What does it matter?

In a city full of historic buildings, 11 Bridge Street was far from the most notable building on St. Augustine’s streets. Still, the building dated back to the 19th century and had ties to French nobility. 

According to data compiled by the Historic St. Augustine Preservation Board in the 1970s, it was the Countess of Montjoye, a French aristocrat, who purchased the lot in 1888. The countess rented the space to a number of residents after its construction, including one of the city’s mayors and an associate of Henry Flagler’s. 

A 1889 article from the Jacksonville Times-Union even reported the discovery of buried treasure in the form of “doubloons … about the size of a double eagle in American money, but … not so heavy.”

Nearly 150 years later, the building’s structure was in bad shape, Schauland said, and it had only gotten worse since the last time a report was put together in 2022. 

“I’ve always been a firm believer that you can fix almost anything, and you could go in and fix this house, but the structural engineer is saying that the house could collapse just by one worker going in there to try to fix it,” Schauland told the City Commission. “If that was a collapse, it could kill that worker that was in there.”

Mayor Nancy Sikes-Kline said the situation was unfortunate because an inability to send someone from the city inside of the building meant that there would never be full confirmation that 11 Bridge Street’s condition was as bad inside as it was outside.

While Schauland examined the building from the outside, the city’s idea of the interior was informed only by an engineering report from a private engineer. That engineer would have been hired by the property owner, Pat Dobosz, the former owner of the Kenwood Inn in St. Augustine. 

Historic Architectural Review Board Chair Gaere MacDonald called that a conflict of interest in a letter he sent to the City Commission, Schauland and other city staff in April.

If the building was at risk of collapsing, MacDonald said, it was Dobosz’s responsibility to fix that as its owner, especially if it had deteriorated since she purchased it in 2016.

“I am just stunned at the greed and avarice being displayed here and it should not be rewarded,” MacDonald wrote. “I am absolutely sickened and fed up with people coming down here from the north and destroying our history, culture and heritage purely to line their pockets. These are modern day carpet baggers, and this must stop before they destroy the whole city piece by piece. Death by a thousand cuts.”

MacDonald said he had spoken with prospective buyers for 11 Bridge Street, and while it would take a lot of work — and cash — the property was worth saving.

“In my visits to the site there is no question that this building could be and should be saved,” he said in his letter dated April 21.

Over the course of the following month and a half, Schauland issued a demolition permit, the city conducted an archaeological review of the site and, on June 8, the building was demolished.

Two weeks later, at a City Commission meeting June 24, commissioners voiced MacDonald’s same concern over the lack of a second engineering opinion.

Schauland said it wouldn’t really have mattered. 

“We don’t always seek a second opinion.
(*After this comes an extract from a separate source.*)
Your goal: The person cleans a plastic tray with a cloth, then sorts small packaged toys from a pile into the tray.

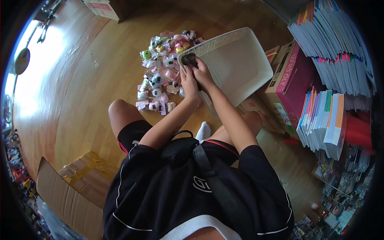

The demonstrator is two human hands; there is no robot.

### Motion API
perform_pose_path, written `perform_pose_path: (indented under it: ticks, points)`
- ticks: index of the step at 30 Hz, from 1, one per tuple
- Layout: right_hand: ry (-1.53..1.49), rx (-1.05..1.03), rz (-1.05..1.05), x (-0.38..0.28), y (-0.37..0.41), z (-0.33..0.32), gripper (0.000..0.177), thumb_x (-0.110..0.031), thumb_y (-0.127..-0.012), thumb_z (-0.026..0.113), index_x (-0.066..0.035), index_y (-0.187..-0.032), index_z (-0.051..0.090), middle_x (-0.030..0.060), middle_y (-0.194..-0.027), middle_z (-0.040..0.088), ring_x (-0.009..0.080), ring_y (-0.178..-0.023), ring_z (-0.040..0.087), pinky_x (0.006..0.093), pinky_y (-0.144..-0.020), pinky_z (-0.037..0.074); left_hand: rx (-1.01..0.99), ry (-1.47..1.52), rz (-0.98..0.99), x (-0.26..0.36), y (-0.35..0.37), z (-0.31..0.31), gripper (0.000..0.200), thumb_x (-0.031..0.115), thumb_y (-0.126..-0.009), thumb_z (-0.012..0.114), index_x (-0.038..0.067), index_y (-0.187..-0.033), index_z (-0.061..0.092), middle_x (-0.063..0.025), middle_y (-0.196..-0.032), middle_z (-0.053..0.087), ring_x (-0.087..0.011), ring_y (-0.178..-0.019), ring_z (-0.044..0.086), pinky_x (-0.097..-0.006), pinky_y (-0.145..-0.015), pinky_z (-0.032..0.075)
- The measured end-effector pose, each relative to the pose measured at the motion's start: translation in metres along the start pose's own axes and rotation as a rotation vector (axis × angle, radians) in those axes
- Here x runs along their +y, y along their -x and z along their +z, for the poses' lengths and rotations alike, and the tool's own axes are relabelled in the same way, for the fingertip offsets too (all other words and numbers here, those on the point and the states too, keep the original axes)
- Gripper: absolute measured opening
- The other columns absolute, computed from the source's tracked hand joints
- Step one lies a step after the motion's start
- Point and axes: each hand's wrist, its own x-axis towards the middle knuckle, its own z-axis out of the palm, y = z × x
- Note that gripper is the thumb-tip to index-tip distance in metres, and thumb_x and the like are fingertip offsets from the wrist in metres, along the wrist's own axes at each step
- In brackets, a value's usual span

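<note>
A white plastic basket [240, 68] is tilted in front of me, its open side toward me. My left hand [189, 84] grips the basket's near-left rim, fingers along the wall. Close against it, my right hand [203, 75] is closed on a dark grey-brown soft cloth [189, 60], pressed to the basket's corner. The fingertips partly hide the cloth. Just left of the basket, several small plush toys [157, 80] in clear wrapping with cards lie in rows on the floor.
Cardboard boxes [282, 82] and tall stacks of notebooks [334, 48] stand at the right. An open cardboard box [68, 196] sits at lower left, beside a taped one. Another box [103, 9] is at the top. My knees flank the wooden floor [92, 116].
</note>
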Motion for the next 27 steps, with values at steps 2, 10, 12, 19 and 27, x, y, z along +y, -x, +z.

If I can go over there and determine what they’re producing on the report is what is actually there, and with my experience with construction I rely on that,” he explained. “If there is a second report … the outcome might not have been the same with what they thought, but they would have … saw the same problems that were going on with the construction.”

Speaking before the City Commission, former Flagler College Director of Historic Preservation Leslee Keys said a second opinion could have made a difference.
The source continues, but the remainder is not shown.